Mais “pour le Parti de gauche [qui apportait jusqu’ici un soutien tacite à la coalition gouvernementale], une ligne rouge a été franchie”, observe Jonas Hinnfors, professeur de sciences politiques à l’université de Göteborg [Le Monde]. Le Vänsterpartiet, de son nom en suédois, “avait déjà dû digérer la baisse de la fiscalité et la possibilité d’embaucher des migrants à des conditions moins favorables”, soulignent Les Echos. La cheffe de file du parti, Nooshi Dadgostar, avait adressé un ultimatum au gouvernement le 15 juin dernier.

N’ayant obtenu aucune concession de [sa] part”, cette dernière avait annoncé samedi “qu’elle était prête à voter la défiance” [Le Monde]. Lundi 21 juin, le vote s’est tenu à la demande du parti d’extrême droite des Démocrates de Suède, “qui ont sauté sur l’occasion offerte par ces dissensions gouvernementales” [Les Echos].

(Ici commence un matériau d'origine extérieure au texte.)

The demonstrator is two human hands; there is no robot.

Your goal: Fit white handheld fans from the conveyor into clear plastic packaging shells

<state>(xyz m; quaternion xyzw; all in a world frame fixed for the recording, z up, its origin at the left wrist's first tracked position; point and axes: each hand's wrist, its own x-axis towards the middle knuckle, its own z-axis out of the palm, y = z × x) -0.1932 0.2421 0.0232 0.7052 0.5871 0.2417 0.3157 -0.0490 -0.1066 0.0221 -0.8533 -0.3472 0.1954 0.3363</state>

L’ironie [de cette histoire] est que le Premier ministre Stefan Löfven est lui-même en faveur du contrôle des loyers”, souligne Maddy Savage pour la BBC. Mais c’est bien ce sujet qui pourrait lui coûter sa place.

“Farväl” ?

A un peu plus d’un an des élections législatives de septembre 2022, les options sur la table ne sont pas très nombreuses”, écrivent Les Echos, évoquant la suite. Si certains souhaitent déjà lui dire “farväl” (“au revoir” en suédois),Stefan Löfven peut encore garder son poste. Selon la Constitution, il a une semaine pour le faire”, explique le journaliste politique et historien Tomas Lindbom sur France 24. Il devra pour cela tenter de former une nouvelle coalition. En parallèle, “de nouvelles tractations pourraient s’engager à l’initiative du président du Parlement pour confier à une autre personnalité le soin de constituer un nouveau gouvernement”, complète le quotidien économique.

Stefan Löfven pourrait également convoquer “une élection anticipée, vraisemblablement organisée à l’automne, un an avant les prochaines élections législatives”, avance Politico. “Je dois me concentrer sur ce qui est le mieux pour la Suède”, s’est contenté de déclarer le Premier ministre, qui a jusqu’au 29 juin pour prendre une décision [Politico].